The black-eyed witch regarded him thoughtfully for a moment, then seemed to stand down from imminent action, though she remained on her feet. Around them, everyone else metaphorically took one step back from the brink of battle as well—but only one.

"I have a direct question for you, Mr. Hutchins, and I expect a direct answer." Looking him straight in the eye, she went on, "Where is Remilia Scarlet?"

Gryphon looked at his watch. "Still in bed at this hour, I should imagine," he said.

Now it was the interloper's turn to blink, so surprised by the offhandedness of his reply that her impassive front cracked outright.

"I beg your pardon?" she said.

"Well, she's a vampire, you know," Gryphon explained. "She's tried to adjust herself to be at least partly diurnal while she's here, for practicality's sake, but, I mean, it's not even noon yet."

"She's here? In this castle? Now?"

Gryphon nodded. "She was when I left her, anyway. I don't imagine she's wandered off."

"Take me to her. Now."

"Hmm. That's going to be tough to arrange, given how diplomatic you've been with the command staff so far."

She drew herself up, as much as that was possible, and said coldly, "I have no time for your flippancy."

"You're not a people person, are you," said Gryphon, not intoning it as a question, and the redhead failed to suppress a giggle. The other shot her a daggered glance, knocking her back into awkward silence, then turned back to Gryphon.

"It's no good arguing with me about it, I just work here," he continued before she could speak. "Now, maybe if you were to apologize to Chief Planchard, I could put in a word or two for you, but if you decide you're just going to force the issue..." He shrugged, the slightly bantering air suddenly disappearing from his manner, and with his eyes steady on hers, he continued calmly, "That's going to be a problem."

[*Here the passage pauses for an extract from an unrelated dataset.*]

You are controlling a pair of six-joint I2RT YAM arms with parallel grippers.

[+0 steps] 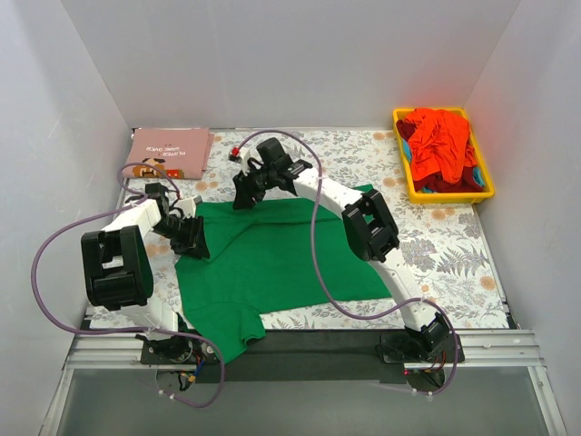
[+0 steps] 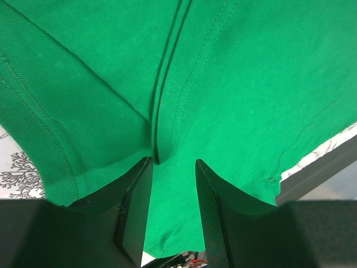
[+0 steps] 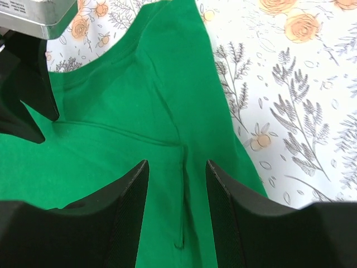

For a second, she stared hard back at him, looking like she might choose the "problem" route anyway out of sheer cussedness.

Then, to his mild surprise and more-than-mild relief, she relented, going so far as to offer a more genuine smile. It did pleasant things for her face, even gaunt and pale as she was.

"You're not what I expected," she acknowledged with a nod. "I thought Remilia had simply found herself some mortal plaything, but... you're something different. Something... more substantial."

Gryphon gave her a gracious but slightly sardonic nod. "I'm flattered."

"Very well. I'll do as you suggest." With that, she turned to Amélie and said calmly, "You have my apologies, Chief Planchard. I have conducted myself badly. It has been many decades since I last had to interact with anyone but inferior spirits and creatures under my dominion; I forget my manners."

"U-uhh..." Amélie stammered, unable for the moment to come up with any other response.

Perrine gave her a puzzled, suspicious look. "Many decades, indeed?" she asked skeptically.

The purple witch nodded. "Don't let my appearance deceive you, Major. I was born in the eleventh year of the reign of Giovanni II Cornaro, 111th Doge of Venezia."

Eila arched an eyebrow. "Which was... ?"

The redhead leaned toward her, a confidential hand to her mouth, and stage-whispered helpfully, "Seventeen twenty."

"Uh... huh," said Eila.

"Permit me to introduce myself, however belatedly," the woman in purple went on. "I am the Witch of Seven Elements; Keeper of the Keys of Kadath; the Great Unmoving Library; She Who Knows One Million Things. I have mastered the Four Abandonments. Walked the maze at the heart of Ryo Zan Paku and the Logrus of the Courts of Chaos." Folding one arm across her midsection and the other behind her back, she bowed deeply. "My name is Patchouli Knowledge." Straightening, she indicated the redhead and continued, "May I present my familiar, Koakuma."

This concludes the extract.